### [PROMPT]
Each line from the beginning of the entries below through the line that includes "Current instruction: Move" must be returned exactly as given.

↓↓↓

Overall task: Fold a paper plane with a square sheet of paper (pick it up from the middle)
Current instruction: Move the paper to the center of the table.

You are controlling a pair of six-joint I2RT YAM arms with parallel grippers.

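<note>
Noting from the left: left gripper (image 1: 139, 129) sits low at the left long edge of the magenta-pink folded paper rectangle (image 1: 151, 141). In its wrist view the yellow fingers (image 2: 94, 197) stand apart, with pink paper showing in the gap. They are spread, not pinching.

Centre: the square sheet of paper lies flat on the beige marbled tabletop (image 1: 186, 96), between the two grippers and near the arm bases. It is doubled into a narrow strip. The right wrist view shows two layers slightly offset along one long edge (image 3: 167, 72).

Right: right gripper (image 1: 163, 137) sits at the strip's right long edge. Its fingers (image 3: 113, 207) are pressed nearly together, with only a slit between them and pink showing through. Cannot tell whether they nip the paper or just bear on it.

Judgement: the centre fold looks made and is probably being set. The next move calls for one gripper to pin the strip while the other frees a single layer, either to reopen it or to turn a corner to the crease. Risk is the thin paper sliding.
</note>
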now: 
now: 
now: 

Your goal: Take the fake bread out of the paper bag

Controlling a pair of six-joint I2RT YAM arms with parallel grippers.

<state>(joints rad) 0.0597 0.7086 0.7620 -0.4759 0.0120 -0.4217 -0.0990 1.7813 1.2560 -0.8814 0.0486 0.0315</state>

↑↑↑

### [COMPLETED TASK]
Overall task: Fold a paper plane with a square sheet of paper (pick it up from the middle)
Current instruction: Move the paper to the center of the table.

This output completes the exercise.